I get the rejoinder that “Jamaica is a Black nation” in response to creole multiracial nationalism’s call of “out of many one people,” but I wonder if it takes for granted how the island becomes articulated as Black in multiple ways that are about enclosure as much as liberation.
Especially in the wake of mid to late 19th century civilizing projects to make Jamaica less “African” so as to make it a tourist destination for white American and British people although it is blackness that makes that island utopia possible.
And it is the absence-presence of blackness that makes tourism on the island sustainable today. Blackness as a state of commodity and as a commodity of the state, as an apprehension of the radical possibility of rupture and abolition. We mistake representation for liberation.
So Jamaica was never not understood as a Black nation. In fact, a white person born in the colony was known as a creole because of their proximity to blackness. And this survives in the economy of sun, sand, sea, and sex. The danger and the fantasy of a black island.
So I think there’s a failure at the level of the political to contend with how representation is not redress. In fact, the work of Deborah Thomas, Shani Roper, and others show us how a black radical tradition is marginalized by state celebration of the depoliticized
material culture of the black peasantry — everything from folk songs to ritual dances to patwa.
Even the way that moments of rebellion are imagined pre-1960s as a righteous fight against the violence of coloniality that culminated in the supposedly rightful and inevitable establishment of the nation-state obscures the ongoing civil management of blackness.
In other words, we imagine that Nanny and Sam Sharpe and Paul Bogle fought for the founding of the nation-state which is quite teleological. Meanwhile the post-1962 government of blackness falls out of vision: Coral Gardens massacre, the surveillance of Walter Rodney, and the
many, many upheavals of the long 1970s, the Tivoli Gardens massacre, etc, all moments with political energies that should not be conflated but should still be read alongside each other as moments that scandalize the postcolonial state’s depoliticized representations of blackness.
I don’t think it is unimportant that, chronologically speaking, Bustamante and Manley are the last national heroes. To me, that mirrors the technologies of management that the postcolonial state deploys.

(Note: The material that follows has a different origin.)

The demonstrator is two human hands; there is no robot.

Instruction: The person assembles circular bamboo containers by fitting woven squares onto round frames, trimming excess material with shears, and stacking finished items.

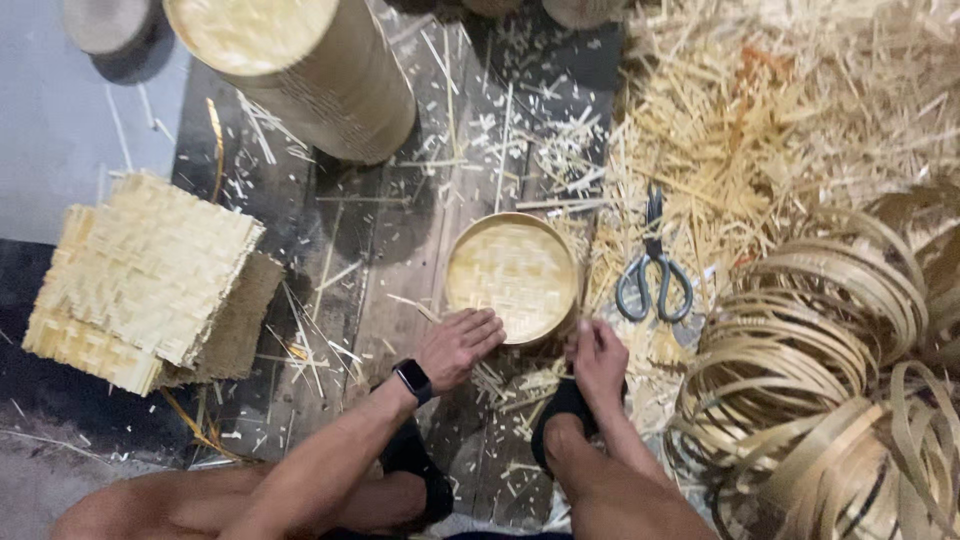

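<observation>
We've got a round woven bamboo tray (512,275) lying flat on the dark plank floor (390,230), straight ahead of us and between both hands. Left hand (458,345) is flat and spread, fingers resting on the tray's near-left rim. Right hand (598,358) sits just beside the near-right rim, fingers curled loosely; can't tell if it's pinching a sliver or just touching the edge. Step in hand, as we read it: seating or checking the rim of the tray while it's braced against the floor. Next move likely calls for steady downward pressure from the left and a firm grip on the rim from the right, turning the tray bit by bit. Scissors (654,275) lie close right, on the strip offcuts (720,130). Coiled bamboo hoops (830,370) are far right, a stack of woven square mats (140,280) left, and a tall stack of finished trays (310,70) lies beyond.
</observation>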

Not to mention the way this list collapses the ideological uneasiness with which each hero sits alongside the other. The latter two function as a kind of enclosure of a black radical genealogy that, within the postcolonial state, must be managed nationally and globally.
People are engaging this post so I just want to say that what initiated this thread was reading too many otherwise sharp scholars that I admire very much slipping into a binary of white racist global north and the Caribbean where the weight of blackness is supposedly unfelt.

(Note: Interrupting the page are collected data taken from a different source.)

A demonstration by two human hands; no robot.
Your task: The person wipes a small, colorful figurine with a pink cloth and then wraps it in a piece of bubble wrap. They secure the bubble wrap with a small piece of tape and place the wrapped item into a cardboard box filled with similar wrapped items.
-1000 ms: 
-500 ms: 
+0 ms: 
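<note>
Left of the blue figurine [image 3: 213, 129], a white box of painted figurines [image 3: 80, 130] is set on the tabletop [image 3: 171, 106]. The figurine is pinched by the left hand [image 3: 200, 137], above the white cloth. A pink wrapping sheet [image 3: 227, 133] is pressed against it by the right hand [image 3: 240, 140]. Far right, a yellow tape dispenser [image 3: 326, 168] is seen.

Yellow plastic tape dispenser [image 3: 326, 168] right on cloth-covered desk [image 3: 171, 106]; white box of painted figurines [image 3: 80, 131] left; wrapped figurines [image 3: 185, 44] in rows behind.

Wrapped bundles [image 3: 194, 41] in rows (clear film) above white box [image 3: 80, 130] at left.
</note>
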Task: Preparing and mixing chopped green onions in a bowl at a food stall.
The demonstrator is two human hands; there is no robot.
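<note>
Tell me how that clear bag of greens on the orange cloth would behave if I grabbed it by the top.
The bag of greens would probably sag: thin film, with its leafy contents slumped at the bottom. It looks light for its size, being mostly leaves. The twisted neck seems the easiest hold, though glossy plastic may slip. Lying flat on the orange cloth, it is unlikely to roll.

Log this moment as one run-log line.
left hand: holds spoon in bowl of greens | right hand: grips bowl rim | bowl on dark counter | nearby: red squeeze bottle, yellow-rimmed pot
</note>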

There’s almost the assumption of the Caribbean as a reprieve from antiblackness. Almost.
And I have been seeing it in some readings of Fanon and, dare I say, in Fanon himself in BSWM, a middle-class Martinican who, if we take Stuart Hall’s assertion that “race is the modality through which class is lived” seriously, could not be expected to recognize himself given
the racialized disavowals of Caribbean class formation. But what do we make of a figure like Marcus Garvey who, at a very young age, was called a nigger by his white playmate? Or of the general distance that brown and black middle class folks implicitly and explicitly performed?
We have to be more attentive to the creative energies of antiblackness in the Caribbean especially as performed through disavowal. Somebody bears the burden which is where I disagree with Sylvia Wynter. It isn’t just a shifting signifier of abjection. Somebody bears the burden.
Over and over, at various moments in time, somebody comes to bear its absolute burden.